The whole need for a religious system of sacrifices, special clothing, dietary restrictions, etc. is a human invention, probably adapted by Moses from that which he learned in Egypt. It was a way to unify and control this new nomadic nation, and to a certain extent it worked. But from another perspective, it kept the people enslaved – in this case, spiritually – living in fear of a distortion of the Creator. And as that perspective was propagated for centuries, it took on a life of its own that was far removed from the “spirit of the law” that Jesus later embodied.
Out of Order
Now, while an encyclopedia lays things out alphabetically, the Bible appears to be more chronological.

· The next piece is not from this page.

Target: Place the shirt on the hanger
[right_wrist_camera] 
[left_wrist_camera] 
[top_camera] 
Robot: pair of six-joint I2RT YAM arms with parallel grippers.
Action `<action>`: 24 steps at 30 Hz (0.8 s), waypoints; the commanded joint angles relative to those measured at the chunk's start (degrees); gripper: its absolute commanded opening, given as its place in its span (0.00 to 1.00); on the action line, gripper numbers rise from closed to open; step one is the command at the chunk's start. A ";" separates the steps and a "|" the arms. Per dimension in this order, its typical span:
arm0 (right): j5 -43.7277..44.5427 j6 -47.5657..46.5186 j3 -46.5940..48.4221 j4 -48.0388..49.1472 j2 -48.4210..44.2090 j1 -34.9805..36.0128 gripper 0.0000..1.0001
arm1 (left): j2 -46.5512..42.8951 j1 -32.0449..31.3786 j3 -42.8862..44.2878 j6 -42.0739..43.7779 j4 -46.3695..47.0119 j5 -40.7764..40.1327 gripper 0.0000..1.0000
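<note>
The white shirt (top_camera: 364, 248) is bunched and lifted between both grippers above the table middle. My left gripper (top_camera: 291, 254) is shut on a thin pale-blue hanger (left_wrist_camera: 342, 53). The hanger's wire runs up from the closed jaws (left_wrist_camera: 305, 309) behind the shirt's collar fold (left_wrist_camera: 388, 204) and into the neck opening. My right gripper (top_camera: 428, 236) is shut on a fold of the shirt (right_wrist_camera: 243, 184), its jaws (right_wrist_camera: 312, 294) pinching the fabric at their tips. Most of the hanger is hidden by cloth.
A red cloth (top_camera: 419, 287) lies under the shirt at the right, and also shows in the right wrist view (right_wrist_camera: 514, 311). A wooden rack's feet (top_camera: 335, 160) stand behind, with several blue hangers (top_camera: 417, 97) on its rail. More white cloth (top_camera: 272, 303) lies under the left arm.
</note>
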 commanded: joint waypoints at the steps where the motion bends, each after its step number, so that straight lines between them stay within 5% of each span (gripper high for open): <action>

However, while there are portions of the Bible in chronological order within certain groupings, other books are actually listed in order of decreasing size or seeming importance. There isn’t a clean sequence to it all the way through, just like there isn’t a plot.
You can’t even count on words meaning the same thing from one part of the Bible to another because words change over time within and across cultures. Idiomatic use of words makes it even more challenging because you have to understand the cultural meta-narrative to know what the author intended the reader to understand.
Just like you can’t take a World Book encyclopedia from 1920 and put your own interpretation on it, you can’t do that with the Bible either, because things have changed, words have changed, the world has changed. The best we can do is say “this is how they viewed things in 1920 in the World Book” or “this is how Joshua viewed things in his day”… and then do our best to match it up with what we know now about creation and its Creator.
Such a view makes the Bible a lot more challenging to actually understand and make strong assertions about… but that’s actually a GOOD thing. There are too many arrogant people speaking with seeming authority based on a flawed premise – that their perspective of the plot of the encyclopedia known as the Bible is the only right one. Cringe if you must. Laugh if you can. But don’t cave in to their desire to control you. It’s OK to not have all the answers. Sometimes it’s even more “right”.